- _RECORDED INFORMATION_:
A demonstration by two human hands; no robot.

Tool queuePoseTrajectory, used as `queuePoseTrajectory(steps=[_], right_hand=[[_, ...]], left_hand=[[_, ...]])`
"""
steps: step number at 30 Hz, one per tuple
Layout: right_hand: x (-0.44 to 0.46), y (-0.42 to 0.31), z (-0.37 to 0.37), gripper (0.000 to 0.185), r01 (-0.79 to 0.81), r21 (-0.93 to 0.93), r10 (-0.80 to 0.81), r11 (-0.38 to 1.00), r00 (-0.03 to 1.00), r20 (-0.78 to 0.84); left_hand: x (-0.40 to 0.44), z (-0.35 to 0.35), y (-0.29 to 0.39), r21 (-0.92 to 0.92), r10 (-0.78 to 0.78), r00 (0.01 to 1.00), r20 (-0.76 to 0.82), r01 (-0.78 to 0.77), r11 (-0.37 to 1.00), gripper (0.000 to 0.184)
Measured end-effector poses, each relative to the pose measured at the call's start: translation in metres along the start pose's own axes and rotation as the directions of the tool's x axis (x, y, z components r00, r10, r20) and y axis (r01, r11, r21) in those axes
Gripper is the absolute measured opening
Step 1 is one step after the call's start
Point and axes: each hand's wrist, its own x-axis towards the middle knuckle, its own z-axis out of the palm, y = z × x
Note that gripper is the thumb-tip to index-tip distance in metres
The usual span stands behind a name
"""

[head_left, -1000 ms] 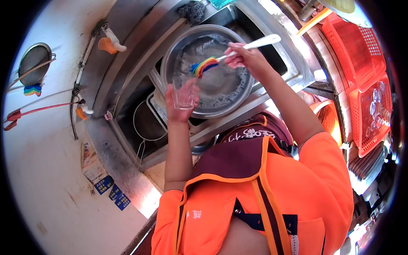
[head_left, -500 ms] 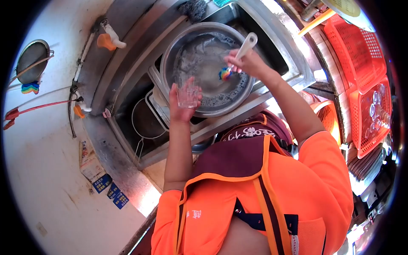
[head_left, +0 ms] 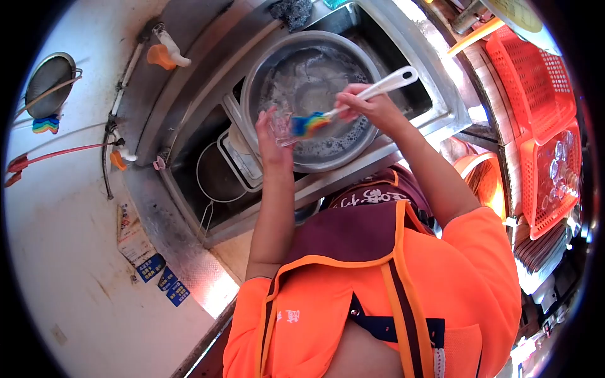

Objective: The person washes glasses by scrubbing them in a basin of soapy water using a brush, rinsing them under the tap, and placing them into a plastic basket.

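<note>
My left hand [head_left: 274, 142] is closed around a clear drinking glass [head_left: 283, 131] at the left side of a wide metal basin. Its mouth is tipped toward the right. In my right hand [head_left: 365, 104] is a bottle brush [head_left: 394, 80] with a white handle. The rainbow-coloured sponge head [head_left: 310, 124] is at the glass's mouth; I cannot tell whether its tip is inside. Cloudy, sudsy water lies in the basin [head_left: 249, 101] below both hands.
The basin sits over a metal double sink [head_left: 441, 104]. A wire-handled strainer [head_left: 200, 183] is in the left bowl. Taps [head_left: 170, 53] line the wall. Red baskets [head_left: 526, 82] stand at the right, one with glasses [head_left: 558, 167]. A dark scouring pad [head_left: 291, 12] lies behind.
The brush has swung left and flatter, bringing its sponge head from above the water to the glass. My left hand has turned, tipping the glass toward the brush.
</note>
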Motion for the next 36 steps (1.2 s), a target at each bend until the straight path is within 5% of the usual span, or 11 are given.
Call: queuePoseTrajectory(steps=[4,10,12,16,19,21,22,24,28,35,36], right_hand=[[-0.006,0.008,-0.024,0.029,-0.082,-0.125,0.076,0.989,0.996,-0.048],[0.003,-0.024,0.007,0.029,0.048,0.209,-0.052,0.977,0.999,0.012],[0.009,-0.013,0.006,0.027,0.041,-0.003,-0.041,0.999,0.994,0.105],[-0.007,0.022,-0.020,0.027,0.046,-0.201,-0.064,0.979,0.994,-0.086],[-0.024,0.020,-0.016,0.022,0.084,-0.521,-0.148,0.850,0.986,-0.082],[-0.036,0.008,-0.005,0.018,0.157,-0.712,-0.248,0.684,0.968,-0.025],[-0.038,0.014,-0.005,0.017,0.184,-0.736,-0.269,0.652,0.963,0.002],[-0.043,0.018,-0.006,0.014,0.247,-0.755,-0.296,0.607,0.952,0.074],[-0.042,0.025,-0.007,0.012,0.334,-0.765,-0.338,0.552,0.927,0.160],[-0.040,0.023,0.001,0.010,0.294,-0.865,-0.337,0.406,0.928,0.157],[-0.039,0.025,0.002,0.010,0.302,-0.863,-0.337,0.404,0.927,0.166]], left_hand=[[0.001,-0.009,0.005,-0.084,-0.080,0.990,0.113,0.090,0.992,0.049],[-0.003,-0.005,0.008,-0.148,-0.247,0.919,0.308,0.302,0.942,0.055],[-0.007,-0.003,0.008,-0.150,-0.222,0.929,0.297,0.275,0.950,0.061],[0.002,-0.027,-0.001,-0.035,-0.222,0.944,0.244,0.237,0.971,0.061],[0.027,-0.039,-0.021,0.310,-0.140,0.976,0.165,0.083,0.947,0.062],[0.040,-0.034,-0.037,0.842,0.130,0.971,0.198,-0.237,0.484,0.069],[0.040,-0.031,-0.040,0.840,0.137,0.971,0.196,-0.239,0.488,0.069],[0.038,-0.019,-0.045,0.839,0.382,0.765,0.519,-0.542,-0.054,0.072],[0.036,-0.004,-0.050,0.856,0.343,0.785,0.515,-0.489,-0.165,0.078],[0.033,-0.009,-0.033,0.845,0.114,0.839,0.532,-0.516,-0.142,0.077],[0.043,-0.019,-0.025,0.867,-0.077,0.864,0.498,-0.492,0.082,0.076]])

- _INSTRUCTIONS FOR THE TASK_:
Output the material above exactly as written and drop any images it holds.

- _FINISHED TASK_:
A demonstration by two human hands; no robot.

Tool queuePoseTrajectory, used as `queuePoseTrajectory(steps=[_], right_hand=[[_, ...]], left_hand=[[_, ...]])`
"""
steps: step number at 30 Hz, one per tuple
Layout: right_hand: x (-0.44 to 0.46), y (-0.42 to 0.31), z (-0.37 to 0.37), gripper (0.000 to 0.185), r01 (-0.79 to 0.81), r21 (-0.93 to 0.93), r10 (-0.80 to 0.81), r11 (-0.38 to 1.00), r00 (-0.03 to 1.00), r20 (-0.78 to 0.84); left_hand: x (-0.40 to 0.44), z (-0.35 to 0.35), y (-0.29 to 0.39), r21 (-0.92 to 0.92), r10 (-0.78 to 0.78), r00 (0.01 to 1.00), r20 (-0.76 to 0.82), r01 (-0.78 to 0.77), r11 (-0.37 to 1.00), gripper (0.000 to 0.184)
Measured end-effector poses, each relative to the pose measured at the call's start: translation in metres along the start pose's own axes and rotation as the directions of the tool's x axis (x, y, z components r00, r10, r20) and y axis (r01, r11, r21) in those axes
Gripper is the absolute measured opening
Step 1 is one step after the call's start
Point and axes: each hand's wrist, its own x-axis towards the middle knuckle, its own z-axis out of the palm, y = z × x
Note that gripper is the thumb-tip to index-tip distance in metres
The usual span stands behind a name
"""

[head_left, -1000 ms] 
[head_left, -500 ms] 
[head_left, +0 ms] 

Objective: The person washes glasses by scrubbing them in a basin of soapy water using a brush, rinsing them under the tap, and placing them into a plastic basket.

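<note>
My left hand [head_left: 274, 142] is closed around a clear drinking glass [head_left: 283, 131] at the left side of a wide metal basin. Its mouth is tipped toward the right. In my right hand [head_left: 365, 104] is a bottle brush [head_left: 394, 80] with a white handle. The rainbow-coloured sponge head [head_left: 310, 124] is at the glass's mouth; I cannot tell whether its tip is inside. Cloudy, sudsy water lies in the basin [head_left: 249, 101] below both hands.
The basin sits over a metal double sink [head_left: 441, 104]. A wire-handled strainer [head_left: 200, 183] is in the left bowl. Taps [head_left: 170, 53] line the wall. Red baskets [head_left: 526, 82] stand at the right, one with glasses [head_left: 558, 167]. A dark scouring pad [head_left: 291, 12] lies behind.
The brush has swung left and flatter, bringing its sponge head from above the water to the glass. My left hand has turned, tipping the glass toward the brush.
</note>
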Motion for the next 36 steps (1.2 s), a target at each bend until the straight path is within 5% of the usual span, or 11 are given.
Call: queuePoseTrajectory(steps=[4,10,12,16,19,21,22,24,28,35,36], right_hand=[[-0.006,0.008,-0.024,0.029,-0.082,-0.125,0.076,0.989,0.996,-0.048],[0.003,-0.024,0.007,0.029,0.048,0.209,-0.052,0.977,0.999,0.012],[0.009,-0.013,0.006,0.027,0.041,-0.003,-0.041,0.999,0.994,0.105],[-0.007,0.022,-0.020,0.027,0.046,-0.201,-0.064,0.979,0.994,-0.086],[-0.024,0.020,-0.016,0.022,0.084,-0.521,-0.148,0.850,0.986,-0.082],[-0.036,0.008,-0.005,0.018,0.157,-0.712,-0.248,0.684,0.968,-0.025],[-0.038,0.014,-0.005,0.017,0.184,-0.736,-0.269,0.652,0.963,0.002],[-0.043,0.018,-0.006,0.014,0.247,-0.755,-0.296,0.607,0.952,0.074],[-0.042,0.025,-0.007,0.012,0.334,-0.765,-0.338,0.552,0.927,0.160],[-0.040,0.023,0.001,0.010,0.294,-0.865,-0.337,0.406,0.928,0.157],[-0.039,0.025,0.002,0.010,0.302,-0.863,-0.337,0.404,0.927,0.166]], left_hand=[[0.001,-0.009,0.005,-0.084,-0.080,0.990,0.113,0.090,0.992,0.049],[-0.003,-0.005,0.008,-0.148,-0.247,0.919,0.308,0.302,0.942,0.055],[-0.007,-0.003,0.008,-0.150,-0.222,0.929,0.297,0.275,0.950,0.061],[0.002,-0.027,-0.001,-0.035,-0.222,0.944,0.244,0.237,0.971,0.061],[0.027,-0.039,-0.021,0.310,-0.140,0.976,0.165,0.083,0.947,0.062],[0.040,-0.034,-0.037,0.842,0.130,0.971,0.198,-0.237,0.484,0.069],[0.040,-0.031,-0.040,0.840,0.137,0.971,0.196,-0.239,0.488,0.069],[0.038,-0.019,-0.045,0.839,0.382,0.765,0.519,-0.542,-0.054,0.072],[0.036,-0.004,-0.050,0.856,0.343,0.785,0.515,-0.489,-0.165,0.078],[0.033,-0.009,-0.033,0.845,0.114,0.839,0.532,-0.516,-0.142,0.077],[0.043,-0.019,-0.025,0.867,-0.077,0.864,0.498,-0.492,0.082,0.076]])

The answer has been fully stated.